### PROBLEM
Exactly retype the lines from the top of the data through the line containing "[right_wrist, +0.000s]", leaving out every picture.

+===+

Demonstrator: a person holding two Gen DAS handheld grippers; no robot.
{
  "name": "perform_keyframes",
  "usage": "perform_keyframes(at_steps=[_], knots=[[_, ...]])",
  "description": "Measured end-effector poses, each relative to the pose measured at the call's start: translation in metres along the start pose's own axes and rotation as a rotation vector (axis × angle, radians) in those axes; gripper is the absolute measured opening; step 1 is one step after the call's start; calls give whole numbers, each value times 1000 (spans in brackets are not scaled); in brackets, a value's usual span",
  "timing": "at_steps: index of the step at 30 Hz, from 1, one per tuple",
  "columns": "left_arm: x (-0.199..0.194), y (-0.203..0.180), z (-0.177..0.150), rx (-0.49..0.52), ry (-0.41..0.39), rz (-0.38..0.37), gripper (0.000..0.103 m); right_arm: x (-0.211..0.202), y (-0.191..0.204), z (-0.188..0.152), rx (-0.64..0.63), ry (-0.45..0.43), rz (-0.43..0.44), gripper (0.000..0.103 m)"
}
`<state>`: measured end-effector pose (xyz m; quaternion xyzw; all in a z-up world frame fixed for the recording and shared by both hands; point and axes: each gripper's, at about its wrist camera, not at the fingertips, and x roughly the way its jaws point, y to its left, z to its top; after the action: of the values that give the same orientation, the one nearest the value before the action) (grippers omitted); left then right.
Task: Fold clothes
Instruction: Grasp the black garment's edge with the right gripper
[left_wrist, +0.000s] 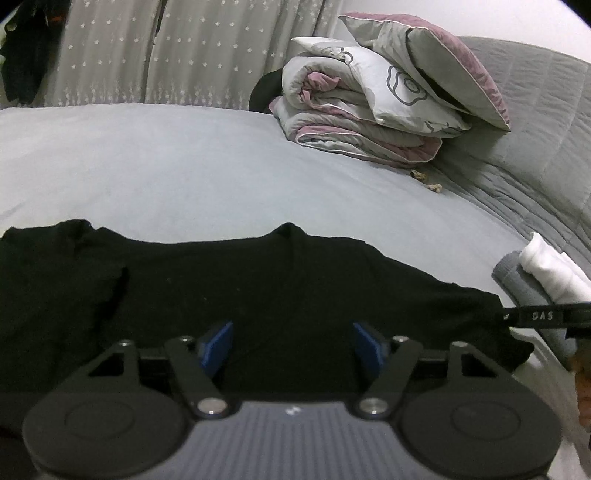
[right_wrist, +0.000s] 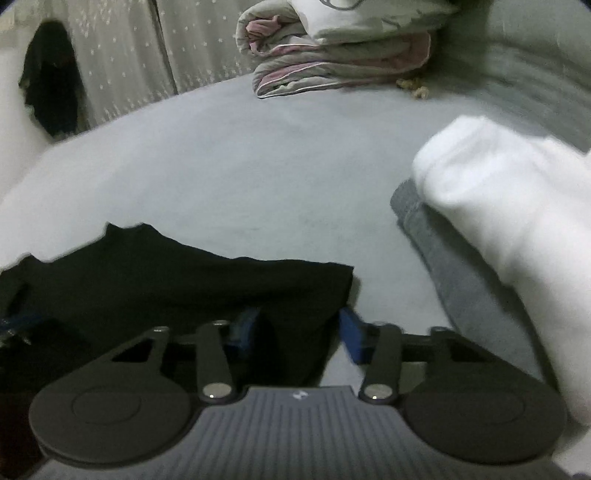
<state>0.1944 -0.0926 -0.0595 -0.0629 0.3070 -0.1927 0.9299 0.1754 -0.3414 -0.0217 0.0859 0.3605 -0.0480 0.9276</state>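
A black garment (left_wrist: 258, 280) lies spread flat on the grey bed sheet (left_wrist: 184, 166), near the front edge. My left gripper (left_wrist: 293, 345) hangs just over its middle, jaws open, with the blue pads (left_wrist: 218, 347) wide apart and nothing pinched. In the right wrist view the same black garment (right_wrist: 184, 280) ends in a corner at the right. My right gripper (right_wrist: 299, 332) straddles that corner. Dark cloth lies between its jaws, but the right pad (right_wrist: 352, 336) stands clear of it, with grey sheet showing in the gap.
A folded white garment (right_wrist: 498, 206) rests on a folded grey one (right_wrist: 461, 273) to the right. A rolled quilt and pillow (left_wrist: 369, 110) sit at the back by a starred curtain (left_wrist: 147, 55). Dark clothes (left_wrist: 22, 55) hang far left. A hand (left_wrist: 583, 387) shows at the right edge.
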Motion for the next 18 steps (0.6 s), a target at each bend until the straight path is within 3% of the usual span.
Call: perform_keyframes(at_steps=[1, 2, 7, 12, 14, 18], knots=[[0, 0, 0, 1, 1, -3, 69, -1, -1, 1, 18, -2, 19, 12], [-1, 0, 1, -1, 2, -9, 69, -3, -3, 1, 37, -5, 39, 6], [-9, 5, 6, -34, 9, -72, 66, -12, -1, 7, 121, -72, 135, 6], [-12, 12, 7, -80, 64, -232, 58, -25, 15, 13, 146, -140, 236, 6], [-12, 11, 6, -80, 83, -303, 57, -31, 24, 19, 141, -155, 229, 6], [-17, 11, 6, -87, 86, -377, 57, -34, 38, 37, 142, -135, 282, 6]])
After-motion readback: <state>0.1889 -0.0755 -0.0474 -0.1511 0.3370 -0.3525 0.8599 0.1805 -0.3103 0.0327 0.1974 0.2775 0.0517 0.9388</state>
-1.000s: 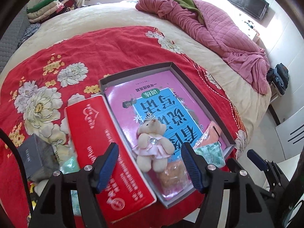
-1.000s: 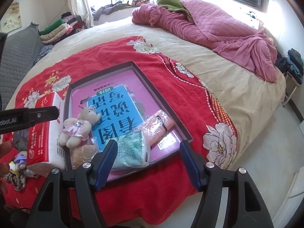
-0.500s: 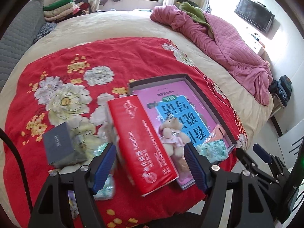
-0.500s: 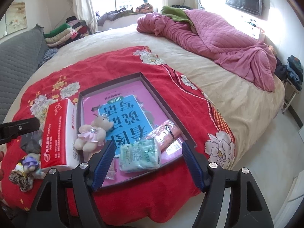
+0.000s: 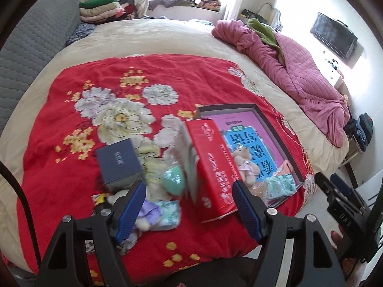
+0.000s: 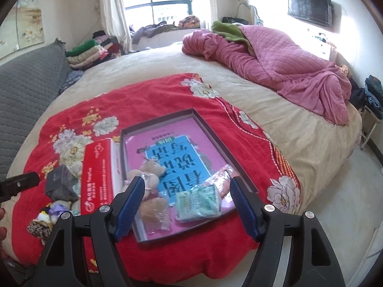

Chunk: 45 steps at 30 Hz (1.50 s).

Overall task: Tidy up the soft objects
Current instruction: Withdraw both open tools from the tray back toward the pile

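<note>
A: L wrist view, status?
B: Left gripper released, jaws wide, nothing between them, above the red blanket. Vs 0.5 s ago the view has pulled back and swung left: the pile now sits near centre, the tray has shifted to the right.
A: Pile contents?
B: Navy box, cream plush, mint egg, lilac toy just inside the left pad. Edges blurred; contacts hard to tell.
A: Tissue box?
B: Red tissue box lies beside the tray's left wall, between pile and tray. Bear lies in the tray on the book, green pack at the near corner. Right gripper shows at right edge.

A: R wrist view?
B: Right gripper also released, holding nothing, over the tray's near end. View has backed off a little vs 0.5 s ago; objects unmoved.
A: Positions?
B: Bear just inside the left pad, clear pouch beneath it, green pack between the pads, pink pack beyond. Tissue box left of tray; navy box and toys further left. Left gripper at left edge, state there cannot be told.
</note>
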Motion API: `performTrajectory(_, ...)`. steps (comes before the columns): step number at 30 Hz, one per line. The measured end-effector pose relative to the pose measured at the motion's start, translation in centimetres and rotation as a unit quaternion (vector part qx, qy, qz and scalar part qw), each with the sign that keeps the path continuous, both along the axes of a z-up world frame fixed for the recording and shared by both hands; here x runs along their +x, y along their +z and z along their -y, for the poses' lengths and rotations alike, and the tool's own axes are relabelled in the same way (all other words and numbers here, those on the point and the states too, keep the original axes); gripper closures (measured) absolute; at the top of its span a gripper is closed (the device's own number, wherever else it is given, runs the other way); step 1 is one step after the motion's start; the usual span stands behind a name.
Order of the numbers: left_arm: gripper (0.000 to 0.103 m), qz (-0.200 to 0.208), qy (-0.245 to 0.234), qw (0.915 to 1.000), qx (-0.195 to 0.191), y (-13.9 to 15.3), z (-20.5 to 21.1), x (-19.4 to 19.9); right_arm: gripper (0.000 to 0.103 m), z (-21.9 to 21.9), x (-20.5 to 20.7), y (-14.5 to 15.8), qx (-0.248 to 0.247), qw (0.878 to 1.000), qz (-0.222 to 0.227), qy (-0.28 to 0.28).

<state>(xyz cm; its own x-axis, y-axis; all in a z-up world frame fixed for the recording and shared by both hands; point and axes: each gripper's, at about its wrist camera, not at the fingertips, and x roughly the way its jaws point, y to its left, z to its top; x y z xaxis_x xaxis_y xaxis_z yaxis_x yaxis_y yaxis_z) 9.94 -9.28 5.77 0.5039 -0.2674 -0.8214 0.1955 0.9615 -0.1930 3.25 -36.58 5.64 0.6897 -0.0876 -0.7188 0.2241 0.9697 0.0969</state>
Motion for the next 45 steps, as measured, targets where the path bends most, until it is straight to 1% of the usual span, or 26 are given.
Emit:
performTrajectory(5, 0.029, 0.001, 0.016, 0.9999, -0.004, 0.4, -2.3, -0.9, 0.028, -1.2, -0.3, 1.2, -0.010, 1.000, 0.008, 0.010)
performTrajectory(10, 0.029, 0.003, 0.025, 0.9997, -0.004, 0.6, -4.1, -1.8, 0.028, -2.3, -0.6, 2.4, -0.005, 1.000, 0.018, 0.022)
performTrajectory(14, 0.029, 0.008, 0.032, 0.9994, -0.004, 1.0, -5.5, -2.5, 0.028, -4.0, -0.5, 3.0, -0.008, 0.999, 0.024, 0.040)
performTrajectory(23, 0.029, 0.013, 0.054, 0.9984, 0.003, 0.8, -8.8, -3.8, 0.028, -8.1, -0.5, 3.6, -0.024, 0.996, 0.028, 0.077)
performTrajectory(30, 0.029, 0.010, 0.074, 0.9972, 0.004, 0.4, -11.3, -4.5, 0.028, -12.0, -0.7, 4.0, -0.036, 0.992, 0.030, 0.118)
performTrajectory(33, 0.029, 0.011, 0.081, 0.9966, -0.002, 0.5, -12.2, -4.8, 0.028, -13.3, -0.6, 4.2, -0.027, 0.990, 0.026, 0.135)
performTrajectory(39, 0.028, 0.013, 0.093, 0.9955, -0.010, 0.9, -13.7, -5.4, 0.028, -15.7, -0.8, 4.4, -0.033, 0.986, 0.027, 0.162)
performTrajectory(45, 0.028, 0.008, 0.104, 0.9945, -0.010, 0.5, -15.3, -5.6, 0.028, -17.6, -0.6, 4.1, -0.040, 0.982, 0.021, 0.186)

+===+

### ANSWER SECTION
Demonstrator: a person holding two Gen DAS handheld grippers; no robot.
{
  "name": "perform_keyframes",
  "usage": "perform_keyframes(at_steps=[_], knots=[[_, ...]])",
  "description": "Measured end-effector poses, each relative to the pose measured at the call's start: translation in metres along the start pose's own axes and rotation as a rotation vector (axis × angle, radians) in those axes; gripper is the absolute measured opening; step 1 is one step after the call's start; calls give whole numbers, each value times 1000 (spans in brackets are not scaled); in brackets, a value's usual span",
  "timing": "at_steps: index of the step at 30 Hz, from 1, one per tuple",
  "columns": "left_arm: x (-0.199..0.194), y (-0.203..0.180), z (-0.177..0.150), rx (-0.49..0.52), ry (-0.41..0.39), rz (-0.38..0.37), gripper (0.000..0.103 m); right_arm: x (-0.211..0.202), y (-0.191..0.204), z (-0.188..0.152), rx (-0.64..0.63), ry (-0.45..0.43), rz (-0.43..0.44), gripper (0.000..0.103 m)"
}
`<state>`: measured end-effector pose (xyz m; quaternion xyzw; all in a z-up world frame fixed for the recording and shared by both hands; point and axes: each gripper's, at about its wrist camera, not at the fingertips, and x roughly the way its jaws point, y to its left, z to its top; after the action: of the values that give the same orientation, the one nearest the value before the action) (grippers omitted); left then right.
Task: Fold clothes
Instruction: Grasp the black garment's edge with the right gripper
[left_wrist, +0.000s] 
[right_wrist, +0.000s] 

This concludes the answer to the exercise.